Bessler M, Mason P, Hillmen P, Luzzatto L
Department of Haematology, Royal Postgraduate Medical School, Hammersmith Hospital, London, UK.
Lancet. 1994 Apr 16;343(8903):951-3. doi: 10.1016/s0140-6736(94)90068-x.

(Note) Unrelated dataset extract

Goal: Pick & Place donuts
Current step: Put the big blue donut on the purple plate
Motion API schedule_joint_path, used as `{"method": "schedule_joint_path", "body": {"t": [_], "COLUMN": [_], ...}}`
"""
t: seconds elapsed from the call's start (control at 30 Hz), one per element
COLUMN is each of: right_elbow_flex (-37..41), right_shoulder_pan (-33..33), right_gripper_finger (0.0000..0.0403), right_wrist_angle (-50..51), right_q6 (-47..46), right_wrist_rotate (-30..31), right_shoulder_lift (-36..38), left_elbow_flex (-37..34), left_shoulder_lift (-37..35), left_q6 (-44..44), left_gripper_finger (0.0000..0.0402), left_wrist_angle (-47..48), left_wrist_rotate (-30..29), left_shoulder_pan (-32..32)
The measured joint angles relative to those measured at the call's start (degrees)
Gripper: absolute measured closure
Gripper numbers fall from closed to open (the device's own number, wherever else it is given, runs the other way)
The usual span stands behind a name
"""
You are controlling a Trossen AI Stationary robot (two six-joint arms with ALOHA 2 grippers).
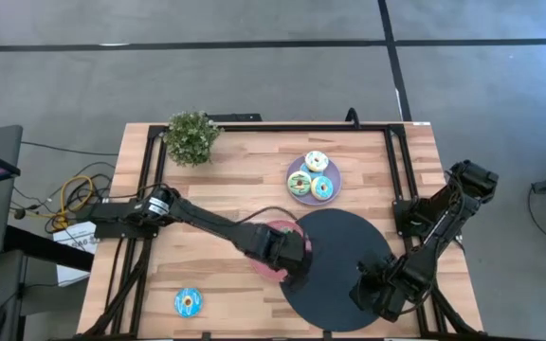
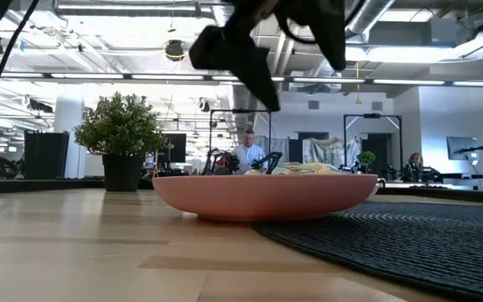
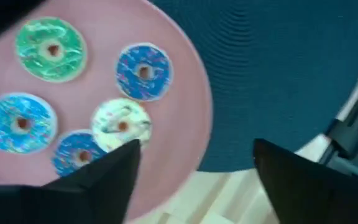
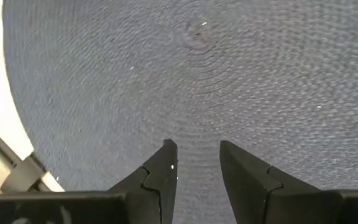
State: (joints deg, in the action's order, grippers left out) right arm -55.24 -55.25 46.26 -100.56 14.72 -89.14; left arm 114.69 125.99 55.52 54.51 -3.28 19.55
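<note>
A pink plate (image 3: 166,37) holds several donuts: a green one (image 3: 50,48), a dark blue one (image 3: 143,71), a light blue one (image 3: 19,122), a white one (image 3: 122,124) and another blue one (image 3: 76,152). My left gripper (image 3: 194,162) hangs open and empty above that plate's edge, mid-table (image 1: 292,256). A lilac plate (image 1: 301,169) at the far middle holds three donuts (image 1: 317,161). One blue donut (image 1: 188,302) lies flat on the wood near the front left. My right gripper (image 4: 197,162) is open and empty over the black disc (image 1: 344,246).
A potted plant (image 1: 192,137) stands at the table's far left. The pink plate (image 2: 267,195) rests partly on the black disc (image 2: 392,243). A black frame rail (image 1: 273,125) runs around the table. Bare wood (image 1: 226,303) lies at the near left. People show in the room beyond.
</note>
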Motion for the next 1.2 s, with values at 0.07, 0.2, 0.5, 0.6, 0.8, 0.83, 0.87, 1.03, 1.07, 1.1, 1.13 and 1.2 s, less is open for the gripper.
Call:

Patients with paroxysmal nocturnal haemoglobinuria (PNH) have in their blood two red-cell populations, one normal and one deficient in proteins anchored to the membrane through a glycan phosphatidylinositol (GPI) structure. The PNH abnormality is due to a somatic mutation in the PIG-A gene, whose product is required for an early step in GPI anchor biosynthesis. We show that in two patients, two PNH clones with different mutations co-exist, and must therefore have arisen independently. This finding supports the concept that PNH develops under the pressures of a positive selection mechanism whereby GPI-anchor-deficient haemopoietic cells have a survival advantage.
阵发性夜间血红蛋白尿(PNH)患者的血液中有两种红细胞群体,一种正常,另一种缺乏通过糖基磷脂酰肌醇(GPI)结构锚定在膜上的蛋白质。PNH异常是由于PIG-A基因的体细胞突变,该基因的产物是GPI锚生物合成早期步骤所必需的。我们发现,在两名患者中,两个具有不同突变的PNH克隆共存,因此必定是独立产生的。这一发现支持了以下概念:PNH是在正选择机制的压力下发展而来的,即GPI锚缺陷的造血细胞具有生存优势。